● **Exercise prompt**
What lines of the data include the string "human"? Copy them all.

(Records contained in a dataset)
☆ ☆ ☆ ☆ ☆ ☆ ☆

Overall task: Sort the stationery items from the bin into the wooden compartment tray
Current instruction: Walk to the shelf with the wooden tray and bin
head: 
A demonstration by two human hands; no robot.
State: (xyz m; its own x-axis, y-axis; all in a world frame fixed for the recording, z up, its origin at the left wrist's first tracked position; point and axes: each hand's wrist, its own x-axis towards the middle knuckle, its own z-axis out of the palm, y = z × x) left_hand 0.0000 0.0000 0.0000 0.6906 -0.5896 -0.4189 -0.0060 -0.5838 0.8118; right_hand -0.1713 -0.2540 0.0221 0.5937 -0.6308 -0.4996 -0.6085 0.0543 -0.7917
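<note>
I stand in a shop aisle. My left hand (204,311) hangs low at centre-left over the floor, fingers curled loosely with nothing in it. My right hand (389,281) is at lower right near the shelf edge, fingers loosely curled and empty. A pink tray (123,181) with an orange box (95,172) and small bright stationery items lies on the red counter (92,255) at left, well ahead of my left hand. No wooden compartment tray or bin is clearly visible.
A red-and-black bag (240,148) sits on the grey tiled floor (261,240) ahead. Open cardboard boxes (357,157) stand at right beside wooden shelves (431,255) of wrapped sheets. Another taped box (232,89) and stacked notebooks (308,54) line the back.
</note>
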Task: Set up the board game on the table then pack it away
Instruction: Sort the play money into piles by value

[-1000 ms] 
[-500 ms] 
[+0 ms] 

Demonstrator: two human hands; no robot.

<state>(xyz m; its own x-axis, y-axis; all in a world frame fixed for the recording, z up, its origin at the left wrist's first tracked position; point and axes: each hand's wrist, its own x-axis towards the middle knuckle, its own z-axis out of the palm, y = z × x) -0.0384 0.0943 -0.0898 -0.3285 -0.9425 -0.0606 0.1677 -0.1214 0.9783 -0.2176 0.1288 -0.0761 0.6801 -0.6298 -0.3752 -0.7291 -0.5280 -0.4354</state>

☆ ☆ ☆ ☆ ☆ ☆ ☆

● **Solved exercise**
A demonstration by two human hands; no robot.
Demonstrator: two human hands; no robot.

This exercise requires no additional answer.